Imagine riding on a flat piece of wood. Any clumsy movement or a small wave will make you swim, but not ride. In this case you will need a rocker - because of it the edges are up so they neutralise all of the mentioned above.
Except this, rocker helps us to save knees and backs during landings, because water resists not the whole surface of your board but only parts of it consistently.
‘Great, let’s save our knees and backs, easily deal with waves, so let’s make the rocker very deep’, - you might say. It all is not that simple…
They say: ‘What is good for a Russian is deadly for a German!’ 🙂
It is quite the same in our case:
Too deep rocker decreases a kiteboard’s ability to approach and go upwind that causes difficulties for newbies (sometimes for any levels of kiteboarding).
On the other hand, for a wakeboard a deep rocker is fine because there are hard landings on a flat water surface. (but the very deep one will negatively affect characteristics, too).
All in all, as you all have already understood, the hardest part is kiteboards’ rockers. 🙂
It is very important to have a balance, so a kiteboard could go upwind, but at the same time deal with waves and help during landings. I would like to mention that there are a lot of circumstances that affect riding upwind, besides a rocker.
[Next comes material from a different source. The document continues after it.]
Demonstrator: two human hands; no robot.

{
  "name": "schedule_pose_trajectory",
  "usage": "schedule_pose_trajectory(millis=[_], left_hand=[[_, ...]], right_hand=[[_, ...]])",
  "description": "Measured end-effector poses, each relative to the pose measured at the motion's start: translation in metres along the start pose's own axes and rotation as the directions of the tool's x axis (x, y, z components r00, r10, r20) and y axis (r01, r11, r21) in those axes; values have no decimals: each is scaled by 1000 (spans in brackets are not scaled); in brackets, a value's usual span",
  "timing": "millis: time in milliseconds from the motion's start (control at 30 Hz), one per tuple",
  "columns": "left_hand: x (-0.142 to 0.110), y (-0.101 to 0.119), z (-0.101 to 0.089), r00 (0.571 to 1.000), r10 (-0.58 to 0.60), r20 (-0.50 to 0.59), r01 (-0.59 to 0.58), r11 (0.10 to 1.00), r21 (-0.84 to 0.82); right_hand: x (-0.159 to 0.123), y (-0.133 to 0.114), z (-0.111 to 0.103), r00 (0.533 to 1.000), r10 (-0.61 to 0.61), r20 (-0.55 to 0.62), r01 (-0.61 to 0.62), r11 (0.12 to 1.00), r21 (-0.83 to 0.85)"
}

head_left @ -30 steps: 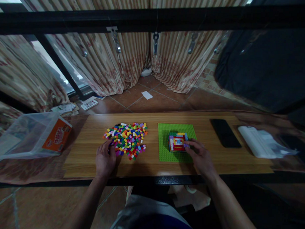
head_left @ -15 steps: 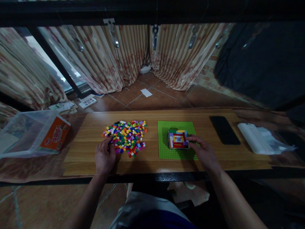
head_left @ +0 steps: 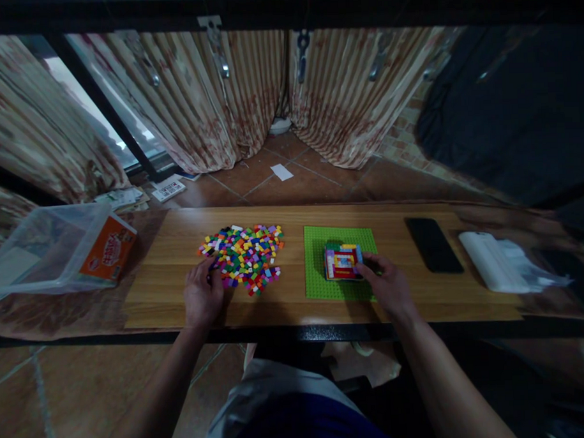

Sometimes it is like: a board has a nice deep rocker, but is fine with riding upwind and fastly plans.
Actually every good board is a perfect balance of lots of characteristics, that unfortunately are hard to calculate, you can only guess and the perfect balance can be reached only through experiments with boards’ shapes.
Rockers on kiteboards and wakeboards have different variations, this allows them to have different characteristics that affect our rides.